TheCorporateCounsel.net

February 10, 2020

IPOs: A Fix for Section 11 Liability?

With D&O insurance premiums on the rise & more Section 11 suits being filed in plaintiff-friendly state courts, IPO companies and their directors & officers face an increasingly hostile environment.  This Wilson Sonsini memo points out that for some companies, a direct listing may provide a practical solution for avoiding Section 11 liability by making it impossible to satisfy the statutory requirement to trace the shares purchased to those sold in the offering. This excerpt explains why:

In a direct listing, no shares are sold by the company and therefore no capital is raised. Rather, a company files a registration statement solely to provide certain of its existing shareholders, such as early stage investors and employees, the ability to resell their shares directly to the public.

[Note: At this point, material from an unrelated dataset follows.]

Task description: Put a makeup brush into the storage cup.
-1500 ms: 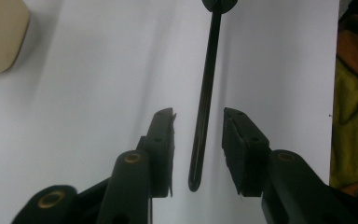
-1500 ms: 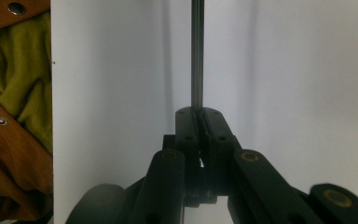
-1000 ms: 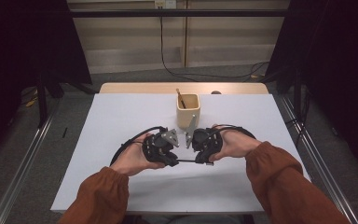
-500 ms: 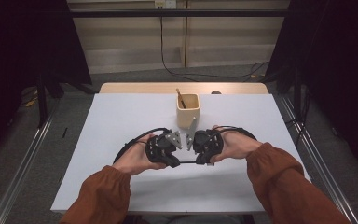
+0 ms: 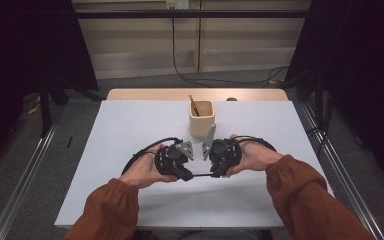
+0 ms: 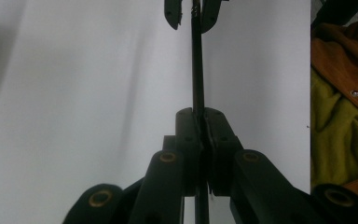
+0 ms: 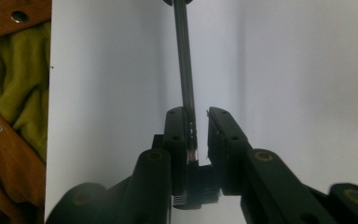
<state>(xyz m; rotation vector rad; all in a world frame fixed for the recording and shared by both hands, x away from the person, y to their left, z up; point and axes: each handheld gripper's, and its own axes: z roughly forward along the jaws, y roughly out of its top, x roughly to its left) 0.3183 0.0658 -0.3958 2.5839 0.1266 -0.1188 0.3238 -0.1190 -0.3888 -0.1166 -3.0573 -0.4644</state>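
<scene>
Nearest, two rust-orange sleeves (image 5: 300, 192) come in from the near edge of the white table top (image 5: 130, 130), and each hand holds a black gripper just above it, the two facing each other at the middle of the table. Between them runs a thin black rod (image 5: 201, 175), level and bridging the short gap from one gripper to the other, above the white surface on the near side of the table's middle.

At the left, the left gripper (image 5: 186, 175) has its jaws clenched flat on the near end of the rod (image 6: 197, 65); in the left gripper view the two black pads meet on it with no gap, and the rod runs straight away to the other gripper's jaw tips at the top edge. At the right, the right gripper (image 5: 214, 175) has its jaws just opening: in the right gripper view the rod (image 7: 185, 60) lies against the left pad while the right pad stands off with a visible gap, so the hold is released. A grey three-cornered plate sits on top of each gripper, and black cables loop outward from both.

Farther off, just beyond the grippers, a pale wooden square cup (image 5: 202, 119) stands upright with a brown stick (image 5: 194, 105) leaning inside it. Past it lies the tan far edge of the table (image 5: 145, 94).
</scene>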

The existing shareholders include both those whose shares are registered pursuant to the company’s registration statement and those whose shares are exempt from the registration requirements of the securities laws. The shareholders have complete discretion about whether to sell their shares and all are equally able to sell shares upon the company’s direct listing – i.e., starting from the moment of the opening bell.

There are no initial allocations: any prospective purchaser can place orders with their broker of choice. Because both registered and unregistered shares are available for sale upon the company’s direct listing and the sales are conducted through anonymizing brokerage transactions, it is not possible for any purchaser to trace the particular shares she bought back to the registration statement covering the direct listing. Accordingly, no purchasers have standing to assert an offering claim under the ’33 Act.

Before we all get too carried away, the memo also points out that this is a fix that only works for those few cash-rich unicorns that don’t need to raise capital in an IPO. But the memo says there’s another potential fix that could work for the rest of the pack – with a little cooperation from their underwriters. How? Just tweak the shareholder lockups to allow some shares to be sold into the market in exempt transactions simultaneously with the IPO. That would also make tracing of shares to the IPO impossible. Well, at least until Blockchain ruins things for everybody. . .

Compliance Officers: NYC Bar Says It’s Time to Turn Down the Heat

As a former junior high school football coaching super-genius, I know I would’ve done things differently in the 4th quarter of the Super Bowl if I were coaching the 49ers instead of Kyle Shanahan. While “Monday Morning QBs” like me are merely obnoxious bores, Matt Kelly recently blogged about an NYC Bar Association report that says our regulatory counterparts cause big problems for corporate compliance officers:

The New York City Bar Association released a report on Tuesday warning that compliance officer liability continues to be a worrisome part of regulatory enforcement, and called for more guidance about when a compliance officer’s conduct can leave him or her in regulators’ crosshairs.

The report focused on compliance officers working in financial services firms, although compliance officers from any industry will appreciate the points raised. Its chief complaint is that compliance officers fear growing personal liability for failures of their firm’s compliance program, when those failures might be more due to insufficient budgets, weakly structured compliance roles, or management that just doesn’t care much about the importance of a strong compliance function.

The report also complained that enforcement actions against compliance officers suffer from hindsight bias. That is, compliance officers are supposed to implement programs “reasonably designed” to prevent violations, but you can’t really assess the quality of that effort until a violation has actually happened — which creates the risk that what seemed reasonable at the time will look unreasonable after something has gone wrong.

The report recommends that regulators take a number of actions designed to provide greater clarity to compliance officers concerning what’s expected of them, and Matt’s blog also notes that some heavy hitters in the financial services industry have endorsed the report’s recommendations.

ESG Investing: It’s a Woman’s World – And It May Stay That Way

This Fortune article says that while men dominate most areas of finance & investing, socially responsible investing is a field where women are clearly in command:

It was the usual setup for panelists at a finance conference talking about making smart investments. They were all the same gender. In this case, all women. That probably wasn’t surprising, considering the event was hosted by the United Nations-backed Principles for Responsible Investment. Still, Karine Hirn, founding partner at East Capital in Hong Kong, watched in admiration. She celebrated on Twitter: “Climate finance is at last opening up perspectives for great talent within the otherwise very unbalanced world of finance.”

Men rule that world, except for one key field: the fast-growing arena of what’s known by the shorthand ESG. There’s big money pouring in, and there are big names promoting the idea of applying environmental, social and governance standards to the business of making money.

As more money has been poured in to ESG investments, the field has attracted more men – but women may have a key advantage here: a substantial installed base of talent. Companies are fighting for ESG investing talent, and that battle favors those who’ve been involved for years – many of whom are women.